Along with two other well-connected wealthy friends, Tesoro, now 48 and a mother of four, opened the Padrones de Casa Manila, a museum that celebrates more than 300 years of Philippine history.

It was then that Tesoro came to realize that many traditional industries were dead or dying during years of neglect under Marcos. Among them was what once was the pride and joy of the Philippines: natural fibres. Tesoro was particularly intrigued by pina cloth, which by that time was nearly impossible to find.

When Tesoro went in 1986 to the Visayas, a set of islands where pina still grew wild, she found only a handful of part-time weavers - most of them women in their late 70s or 80s. Clearly pina was going to die with these women, says Tesoro, who began lobbying local officials to set up courses to train the next generation of weavers. It took Tesoro nearly two years of lobbying officials before they took any action.

It was finally only by contacting Victor Ordonez, Under Secretary of Education, and Carlos Dominguez, Secretary of Agriculture, that Tesoro was able to convince the government to take action. In 1988,Tesoro and the Aklan State College of Agriculture in the Visayas began a series of courses on pina weaving. It took another year of lobbying government officials for Tesoro to convince the government to put up more funding to train local farmers to begin cultivating pina again. "It was not easy," says Tesoro.

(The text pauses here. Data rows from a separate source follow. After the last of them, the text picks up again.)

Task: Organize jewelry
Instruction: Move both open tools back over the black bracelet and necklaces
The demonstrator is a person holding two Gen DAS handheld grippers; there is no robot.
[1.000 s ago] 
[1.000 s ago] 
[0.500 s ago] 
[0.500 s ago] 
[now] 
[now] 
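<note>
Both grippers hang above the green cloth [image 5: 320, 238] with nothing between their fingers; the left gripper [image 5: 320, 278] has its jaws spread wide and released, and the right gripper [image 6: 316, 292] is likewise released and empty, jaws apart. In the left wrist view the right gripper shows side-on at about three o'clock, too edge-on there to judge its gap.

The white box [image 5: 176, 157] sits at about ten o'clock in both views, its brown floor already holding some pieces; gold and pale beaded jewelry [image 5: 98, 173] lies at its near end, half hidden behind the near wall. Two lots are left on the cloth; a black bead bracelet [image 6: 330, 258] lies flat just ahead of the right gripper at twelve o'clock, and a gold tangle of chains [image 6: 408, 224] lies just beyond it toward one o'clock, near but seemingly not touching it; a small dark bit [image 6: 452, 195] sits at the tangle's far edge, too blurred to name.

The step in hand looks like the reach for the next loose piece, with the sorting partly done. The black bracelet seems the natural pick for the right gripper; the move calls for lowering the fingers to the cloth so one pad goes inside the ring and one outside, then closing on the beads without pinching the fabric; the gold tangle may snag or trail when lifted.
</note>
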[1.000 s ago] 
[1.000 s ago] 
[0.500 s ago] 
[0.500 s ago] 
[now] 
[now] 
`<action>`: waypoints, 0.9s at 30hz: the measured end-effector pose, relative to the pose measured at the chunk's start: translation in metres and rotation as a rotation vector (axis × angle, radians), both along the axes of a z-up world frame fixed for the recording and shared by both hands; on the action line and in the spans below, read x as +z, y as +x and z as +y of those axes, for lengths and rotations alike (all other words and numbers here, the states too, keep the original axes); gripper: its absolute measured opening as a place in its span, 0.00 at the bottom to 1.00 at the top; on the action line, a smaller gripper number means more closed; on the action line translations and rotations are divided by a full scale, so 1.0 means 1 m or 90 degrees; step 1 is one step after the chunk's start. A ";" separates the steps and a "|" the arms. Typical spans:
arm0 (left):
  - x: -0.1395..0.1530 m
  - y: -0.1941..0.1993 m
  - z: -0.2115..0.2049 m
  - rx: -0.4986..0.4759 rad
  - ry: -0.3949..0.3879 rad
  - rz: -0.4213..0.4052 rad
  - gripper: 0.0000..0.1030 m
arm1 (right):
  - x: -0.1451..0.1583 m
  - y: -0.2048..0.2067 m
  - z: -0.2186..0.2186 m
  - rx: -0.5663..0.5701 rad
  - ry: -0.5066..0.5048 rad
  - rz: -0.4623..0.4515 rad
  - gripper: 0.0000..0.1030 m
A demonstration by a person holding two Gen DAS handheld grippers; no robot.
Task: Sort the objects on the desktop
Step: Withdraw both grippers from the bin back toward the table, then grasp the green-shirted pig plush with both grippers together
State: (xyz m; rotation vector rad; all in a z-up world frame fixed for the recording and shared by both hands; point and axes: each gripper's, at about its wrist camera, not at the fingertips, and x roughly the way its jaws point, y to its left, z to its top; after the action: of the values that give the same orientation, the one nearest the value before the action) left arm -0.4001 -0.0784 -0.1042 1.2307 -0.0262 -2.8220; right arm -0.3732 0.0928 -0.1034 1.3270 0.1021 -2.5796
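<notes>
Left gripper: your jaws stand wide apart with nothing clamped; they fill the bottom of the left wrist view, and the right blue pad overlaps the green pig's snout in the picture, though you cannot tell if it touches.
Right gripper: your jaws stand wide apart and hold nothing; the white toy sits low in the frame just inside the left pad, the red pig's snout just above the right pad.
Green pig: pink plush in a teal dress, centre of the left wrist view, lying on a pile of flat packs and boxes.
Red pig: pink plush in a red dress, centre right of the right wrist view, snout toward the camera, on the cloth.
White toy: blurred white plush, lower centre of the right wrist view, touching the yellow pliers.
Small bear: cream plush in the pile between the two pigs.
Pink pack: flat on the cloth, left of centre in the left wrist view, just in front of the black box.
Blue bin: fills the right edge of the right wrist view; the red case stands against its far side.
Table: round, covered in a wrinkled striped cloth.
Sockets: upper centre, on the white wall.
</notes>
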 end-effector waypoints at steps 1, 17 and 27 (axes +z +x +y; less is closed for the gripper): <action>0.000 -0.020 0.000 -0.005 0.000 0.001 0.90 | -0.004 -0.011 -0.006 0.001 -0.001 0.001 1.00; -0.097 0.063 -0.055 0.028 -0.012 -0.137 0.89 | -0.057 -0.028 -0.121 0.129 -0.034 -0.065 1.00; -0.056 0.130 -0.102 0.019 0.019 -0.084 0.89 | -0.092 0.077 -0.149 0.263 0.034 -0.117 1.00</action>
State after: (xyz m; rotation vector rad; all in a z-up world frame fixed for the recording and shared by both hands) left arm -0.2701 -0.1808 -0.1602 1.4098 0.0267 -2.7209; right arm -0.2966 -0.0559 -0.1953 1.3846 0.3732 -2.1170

Re-establishing the pina trade was even more difficult. She recalls the first meeting she held with former growers, weavers, leaf strippers and traders. She asked why they stopped selling pina. "There was a shouting match," says Tesoro. "People blamed each other and the middlemen. What it came down to was the price of pina was just too low. There wasn't nearly enough a profit margin for the industry. People would rather go overseas to be domestic helpers than be weavers."

Status symbol

By now, the government's Fiber Industry and Development Association was on her side. Together they began setting up a distribution channel for the pina. In turn, she promised the growers and weavers that she would buy their supply and also help promote their fabrics nationally by integrating them into her fashion designs. In fact, it was Tesoro who continually was willing to pay a higher price for pina at the beginning. By marketing her pina barongs to her rich friends, Tesoro was able to influence how the elites of Manila dressed.

Tesoro's clients list today reads like a Who's Who of the Philippines: Cory Aquino and her daughters, former President Fidel Ramos and his wife, President Estrada and his wife, and almost every major business tycoon in the country. "It is now a status symbol again," claims Tesoro, whose outfits sell for as much as $1,000 each.

In fact, it was by enlisting the help of former first lady Amelita Ramos that Tesoro was not only able to get more funding grants to train both growers and weavers but also spread the gospel about the importance of pina as a fabric among Philippine elites. Together, Tesoro, the former first lady, and a few others, founded the Katutubong Pilipino Foundation, which is dedicated to the revival of traditional Philippine arts, crafts and culture.

Today, Tesoro is no longer the only buyer of pina. Many younger Filipino designers are turning to it. In fact, the pina industry today employs more than 2,500 people in the state of Aklan alone, which produced 80,000 metres of pina fabric in 1998, up from a mere 3,000 metres a year back in 1986. Aklan is the centre of the pina industry in the Philippines. Here, more than 80 per cent of the country's pina products are produced. The industry's annual turnover is roughly US$1 million a year.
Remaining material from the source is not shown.